Hace unos días salí de casa y doblé por Olazábal. Caminé unas pocas cuadras y, antes de llegar a Cuba, vi a una viejecita de cara simpática y alegre. De pronto, cayó de su bolso un sobre. La viejecita no se dio cuenta. Yo corrí, tomé el sobre con disimulo y comprobé que contenía un buen toco de plata.
Fui a casa y escondí el dinero dentro del libro de matemática. Pensé que con esa plata podría comprarme unos cuantos discos de mi música favorita, la más bárbara del mundo, y, mientras pensaba en eso, puse mi equipo de audio a todo volumen, para aclarar mis ideas.
Al día siguiente, me di cuenta de que no había procedido bien: en lugar de los discos, decidí hacer un sacrificio y comprarle a mi mamá una picadora de carne o un cuchillo eléctrico.

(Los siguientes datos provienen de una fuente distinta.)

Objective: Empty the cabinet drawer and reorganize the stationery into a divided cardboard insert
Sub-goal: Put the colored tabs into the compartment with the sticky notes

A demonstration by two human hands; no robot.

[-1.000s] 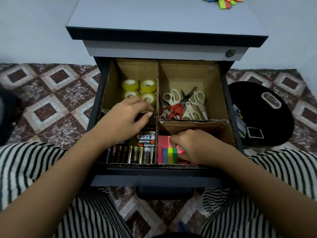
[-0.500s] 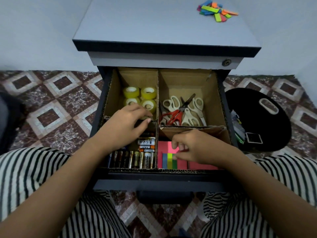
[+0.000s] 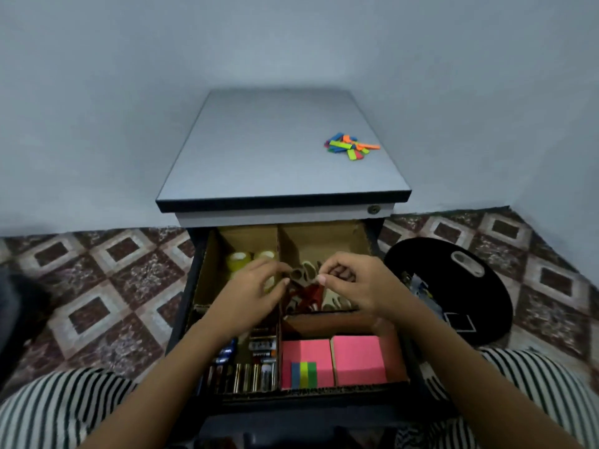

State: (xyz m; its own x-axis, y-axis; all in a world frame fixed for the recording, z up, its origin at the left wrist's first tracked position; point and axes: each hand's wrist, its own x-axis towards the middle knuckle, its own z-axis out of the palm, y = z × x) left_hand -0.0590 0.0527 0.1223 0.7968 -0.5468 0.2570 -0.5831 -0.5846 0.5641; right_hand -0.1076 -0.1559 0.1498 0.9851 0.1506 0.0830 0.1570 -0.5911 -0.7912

Me dirigí entonces a la avenida Cabildo, para hacer las averiguaciones del precio de la picadora y del cuchillo. Fui por Mendoza, pero volví por Olazábal, y allí estaba todavía la viejecita. Caminaba desde Arcos hasta Cuba y desde Cuba hasta Arcos, con la vista fija en las baldosas, como si buscara vaya uno a saber qué.
Oí que el portero de una casa de departamentos le decía a una señora:
—Es que perdió el sobre con la jubilación. Pasó toda la noche buscándolo.
Yo entonces salí volando para casa y busqué la plata que había escondido en el libro de matemática. Tiré el sobre a la basura y me guardé los billetes en el bolsillo del pantalón. Y corrí, corrí, corrí como una bala hasta la avenida Cabildo, donde me compré los discos de la música más bárbara del mundo.